What was the wisest decision you made this year, and how did it play out?
2010 did not, and does not, even after some separation and reflection, feel like a very wise year. A hard year? Yes. A stubborn year? Most definitely. (The stubborn nature of the year is most likely what also made it hard, but try telling a stubborn person that. Just try.) So I suppose, given this, the fact that I eventually made the decision to leave Scotland and come back to Canada — to turn away from the hardship and give in — ranks as the wisest decision of the year.
But see — it still doesn’t feel like much of a decision, insofar as I feel like decisions tend to be autonomous, fully participatory things. I did not decide to move back to Canada because I wanted to. I merely acknowledged the fact that staying in Scotland had become too hard, and faced up to the knowledge that my visa was set to expire on the 18th of November, I couldn’t afford to pay for a visa extension, and I wasn’t even making enough at my job to qualify for a visa extension anyway. I did not decide to leave Scotland — I had no choice. My gut reaction to this — keeping in mind that my gut reactions as regards Reverb 10 have so far mostly turned out to be wrong — is to say that following the only path available to you at a given point in time isn’t really making any kind of choice. Isn’t really exercising any wisdom. Animals do this. An animal, when faced with enough of an obstacle, will turn around and go back the way it came.
Now. Here’s where wisdom — or that wry little inner voice that an acquaintance once pointed out as being a good sign of maturity — starts to kick in. In her wonderful memoir, Eat Pray Love, Elizabeth Gilbert talked about a moment of sheer despair she experienced on her bathroom floor. A moment black and utterly deep. A moment when she literally had nothing else left to her but the knowledge that her life couldn’t continue as it was. She didn’t know what she could do to fix it — she only knew that there was a barrier in front of her that resisted any and all types of climb. And that, according to Gilbert, is when she first heard the voice of God. And what did the voice of God have to say? Go back to bed, Liz.
I laughed when I read that.

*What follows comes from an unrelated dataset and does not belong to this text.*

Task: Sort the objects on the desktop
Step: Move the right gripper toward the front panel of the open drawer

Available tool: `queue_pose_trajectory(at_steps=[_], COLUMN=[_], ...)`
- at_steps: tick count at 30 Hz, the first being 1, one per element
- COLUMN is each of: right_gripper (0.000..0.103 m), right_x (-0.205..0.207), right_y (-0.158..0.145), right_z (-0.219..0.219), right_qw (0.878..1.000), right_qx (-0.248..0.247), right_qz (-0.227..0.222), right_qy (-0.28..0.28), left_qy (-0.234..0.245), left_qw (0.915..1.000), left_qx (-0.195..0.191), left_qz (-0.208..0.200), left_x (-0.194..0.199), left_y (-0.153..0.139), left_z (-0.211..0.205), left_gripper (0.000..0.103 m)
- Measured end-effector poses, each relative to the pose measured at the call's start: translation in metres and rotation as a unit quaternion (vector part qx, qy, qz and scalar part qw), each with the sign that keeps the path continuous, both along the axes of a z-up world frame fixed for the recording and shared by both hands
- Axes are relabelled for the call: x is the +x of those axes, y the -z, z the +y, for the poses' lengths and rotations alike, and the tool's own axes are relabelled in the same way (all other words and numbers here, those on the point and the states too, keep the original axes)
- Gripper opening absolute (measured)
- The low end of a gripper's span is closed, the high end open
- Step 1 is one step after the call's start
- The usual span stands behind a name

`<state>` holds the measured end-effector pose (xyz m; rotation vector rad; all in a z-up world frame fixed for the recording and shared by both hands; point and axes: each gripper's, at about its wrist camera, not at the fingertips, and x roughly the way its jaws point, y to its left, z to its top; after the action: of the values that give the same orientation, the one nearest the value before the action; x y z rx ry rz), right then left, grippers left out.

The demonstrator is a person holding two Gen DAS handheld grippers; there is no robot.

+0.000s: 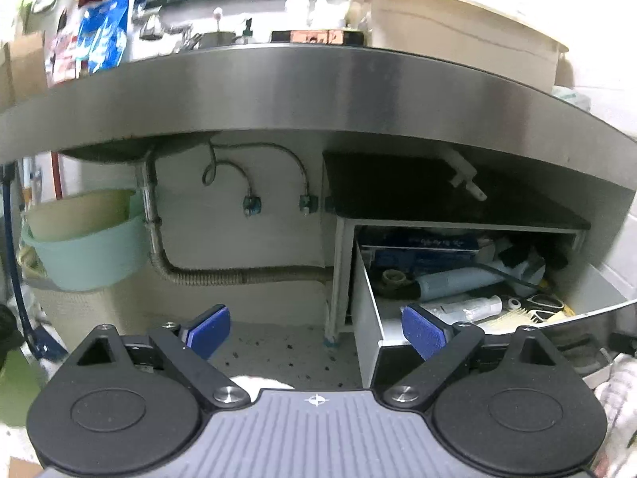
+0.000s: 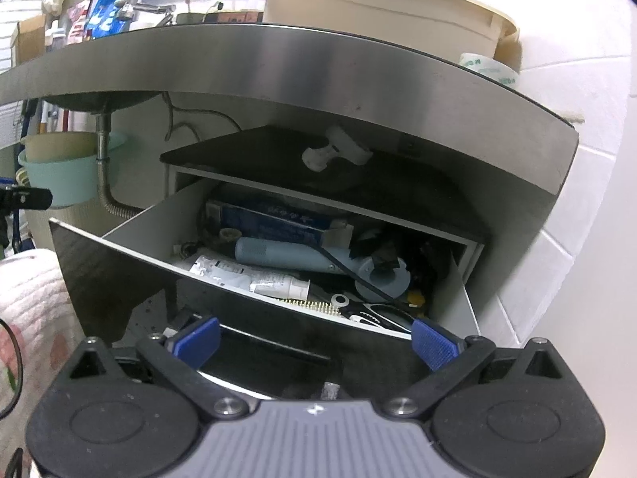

And then, when I read what followed, I stopped laughing.
[T]he voice said, ‘Go back to bed, Liz’ … [and] it was so immediately clear that this was the only thing to do. I would not have accepted any other answer. I would not have trusted a great booming voice that said You Must Divorce Your Husband!, or You Must Not Divorce Your Husband!, because that’s not true wisdom. True wisdom gives the only possible answer at any given moment, and that night, going back to bed was the only possible answer. Go back to bed, said this omniscient inner voice, because you don’t need to know the final answer right now, at three o’ clock in the morning on a Thursday in November.
And so. And so. If we accept the possibility that there might be a God (and I, for one, believe very strongly in that possibility, so much so that it is part of the reality that is me), then it stands to reason that that God, being somewhat bigger than we are, is also somewhat wiser. And if, as Gilbert states, the true voice of God gives you the only course of action available to you in moments of duress, then perhaps it also stands to reason that my (eventual) acknowledgment of the unsustainability of Scotland was in fact the wisdom/voice of God, as leaving Scotland and coming back to Canada was really my only option, aside from finding a bonny Scottish lad and getting myself hitched tout de suite. (I found the bonny Scottish lad. He had a girlfriend. Option? Not so much.) And if that truly was the voice of God speaking through my frustration and my despair, then maybe … just maybe … my “decision” to leave Scotland was in fact not just a wise decision for 2010, but in fact, the wisest decision of my life so far.
Maybe it was, like, the wisest decision that I’ll ever make. The wisest decision of my life!
Of course, now I’m unemployed and deeper in debt than I was when I moved to Scotland 3.5 years ago. Living with my parents, at the grand old age of twenty-eight. Sleeping in my sister’s room. Going slowly mad from cabin fever, and trying to revise this gosh darned novel. It could definitely be so much worse, but in many ways it could also be so much better. Some days I think all that decision did for me was to swap the stress of paying rent for the stress of Figuring It All Out. Rent, at the very least, does not change. Rent needs to be paid on the same day of every month. Figuring It All Out, on the other hand, can happen at any time, over any length of time, and doesn’t even guarantee that you’ll emerge with your soul intact. At least when you pay rent you know you’ll have somewhere to sleep at night.
Anyway. Tonight I’m well fed and feeling productive after what I hope (I really, really hope) was a good day of revising. The dog loves me. My parents love me. And God has a Twitter account.
Maybe wisdom doesn’t show its face right away. Maybe wisdom unveils slowly, like a season. Maybe, in a year’s time, I’ll recognize that moment of realizing that Scotland was unsustainable as a true moment of calm and insight. It still doesn’t feel like it, not really — but I’ll get there eventually, I’m sure.